Essentially, when one looks deeper at Caligula, one can see a character greatly different from the one presented to us. Oh, he was no god, for sure. His sense of humour seems to have been cruel and acerbic and to have missed the mark repeatedly. He was suspicious (but then any man who had watched his entire family arrested and executed in his youth might be suspicious). But he also appears to have been glorious, beloved of his people, brave and wily. One thing he does not seem to be, if you pull apart the sources, is insane. This, then, is what I love about damned emperors.

Next up is Domitian. The second son of the renowned Vespasian and brother of glorious Titus, Domitian never expected, and was never expected, to rule. He was . History has presented us with a quiet and bookish, yet also wicked and brutal, character. Domitian ruled for a good 15 years, in the end falling to a conspiracy of the emperor’s own freedmen. His character has come down to us mainly through the writings of Tacitus and Suetonius, both of whom solidly condemn him, and yet one might note, both of whom are writing in the reigns of the emperors who only owed their existence to the fall of Domitian and the Flavian dynasty, and who naturally vilified their predecessor in order to justify their own power.

If, however, one looks at the scant evidence we have of contemporaries who were writing during the time of Domitian, such as Statius, we find the emperor being praised and portrayed as a glorious figure.
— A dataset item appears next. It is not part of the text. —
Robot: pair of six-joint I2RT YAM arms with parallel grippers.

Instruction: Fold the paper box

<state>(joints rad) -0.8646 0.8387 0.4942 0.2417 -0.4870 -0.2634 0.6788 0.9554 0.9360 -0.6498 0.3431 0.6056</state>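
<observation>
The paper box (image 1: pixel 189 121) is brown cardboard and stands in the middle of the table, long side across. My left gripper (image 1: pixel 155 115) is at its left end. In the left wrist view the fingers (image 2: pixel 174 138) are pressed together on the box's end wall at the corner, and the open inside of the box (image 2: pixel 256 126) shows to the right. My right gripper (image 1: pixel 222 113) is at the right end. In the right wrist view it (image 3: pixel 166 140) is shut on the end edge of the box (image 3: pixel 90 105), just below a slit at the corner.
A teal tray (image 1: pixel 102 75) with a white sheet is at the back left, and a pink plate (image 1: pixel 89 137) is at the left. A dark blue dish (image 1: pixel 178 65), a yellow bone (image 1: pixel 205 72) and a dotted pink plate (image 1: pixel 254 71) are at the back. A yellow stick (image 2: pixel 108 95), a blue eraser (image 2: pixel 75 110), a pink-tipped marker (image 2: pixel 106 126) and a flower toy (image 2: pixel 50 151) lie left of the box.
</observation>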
One must always be aware of bias in both directions with ancient biographies.

I have yet to write a novel centring on Domitian, though it is already planned and very much in my sights. However, in my first foray into non-fiction, I have biographised the general Gnaeus Julius Agricola, the father-in-law of Tacitus, and a man who served during Domitian’s reign. In researching this, I repeatedly came up against Tacitus assassinating the emperor’s character largely in order to heighten the glory of his subject. But often in Tacitus, while he attributes to Domitian a truly abhorrent character, when he actually provides detail, it often doesn’t marry up with that image.
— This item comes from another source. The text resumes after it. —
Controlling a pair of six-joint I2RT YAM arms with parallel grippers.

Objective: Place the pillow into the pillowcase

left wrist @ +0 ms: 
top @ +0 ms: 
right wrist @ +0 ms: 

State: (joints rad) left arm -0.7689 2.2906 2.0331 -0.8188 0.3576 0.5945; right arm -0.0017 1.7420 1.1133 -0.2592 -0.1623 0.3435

As examples, Tacitus tells us Domitian: “was by nature a man who plunged into violence“, of his “sinister intentions“, of “the emperor’s cruelty“. He tells us straight that Domitian resented Agricola’s success and popularity, and harboured a great hatred. And then in his text, he tells us also that for Agricola “Triumphal decorations, a public statue, and all the insignia that go with an honorary triumph were therefore decreed by the senate on the emperor’s command, coupled with a flattering speech.” For an emperor who had no trouble imposing imperial will, this seems rather at odds, as does the fact that when jealous opponents repeatedly accuse Agricola of crimes, the emperor throws out the cases. Most impressive of all, when Agricola fell ill in his last days, Tacitus tells us that Domitian sent court physicians and freedmen to attend him, and even that there were “more visits […] than is usual with emperors.” Though Tacitus tries to inflect all these events with sinister motives, it really does not add up, and what we are left with is the impression of an emperor who actually values and cares for his general.
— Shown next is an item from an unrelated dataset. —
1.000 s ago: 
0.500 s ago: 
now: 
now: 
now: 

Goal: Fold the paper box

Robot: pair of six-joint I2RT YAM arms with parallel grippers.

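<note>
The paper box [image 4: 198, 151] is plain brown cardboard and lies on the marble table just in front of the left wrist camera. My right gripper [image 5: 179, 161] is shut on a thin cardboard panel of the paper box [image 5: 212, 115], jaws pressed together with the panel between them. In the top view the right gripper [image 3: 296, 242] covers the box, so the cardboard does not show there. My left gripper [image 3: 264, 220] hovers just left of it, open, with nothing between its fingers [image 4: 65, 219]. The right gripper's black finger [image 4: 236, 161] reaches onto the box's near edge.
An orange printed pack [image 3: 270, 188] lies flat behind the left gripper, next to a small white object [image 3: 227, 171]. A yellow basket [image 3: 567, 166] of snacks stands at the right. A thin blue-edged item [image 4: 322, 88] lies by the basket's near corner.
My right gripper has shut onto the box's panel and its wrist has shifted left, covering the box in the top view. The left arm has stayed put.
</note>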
I can’t wait to get my teeth into a full novel about this fascinating man who was so damned and despised after his death and yet who had been a secret agent, an overlooked second son, and who had inherited an empty treasury and left a wealthy Rome for his successors and a huge architectural legacy across Rome.

Emperor Commodus facts

Ok, you may not have recognised him from the name, but I bet the pic jogs a few memories. Commodus, portrayed above by Joaquin Phoenix in the movie Gladiator, was my second foray into fictional biographies, with an eponymous novel. Commodus was my attempt to delve into the sources and tear apart the chaff to find the real character, as I’d done with Caligula.

Commodus is given to us mainly by Cassius Dio, Herodian and the Historia Augusta. While not portrayed as an insane and dangerous lunatic as was Caligula, he comes across as a megalomaniac and a man given to wild notions and flights of fancy, often cruelly at the expense of others. Once again, though, we must beware of the sources. We can say with some certainty that Commodus came to blows with the senate more than once, and that there was a gulf between the two that was filled with resentment and distrust. As such, one might expect senators to be somewhat damning of the emperor who had so defied and belittled them. Cassius Dio was one of those very senators Commodus hated. Herodian’s career is not fully known, but there is solid circumstantial evidence that he too was a senator at that time. The Historia Augusta’s section on Commodus is likely based on the works of Marius Maximus who, you guessed it, was of senatorial rank during the reign of Commodus. Thus our three main sources were all naturally hostile towards the emperor. Can we trust what we’re told? In this case less even than in other such works.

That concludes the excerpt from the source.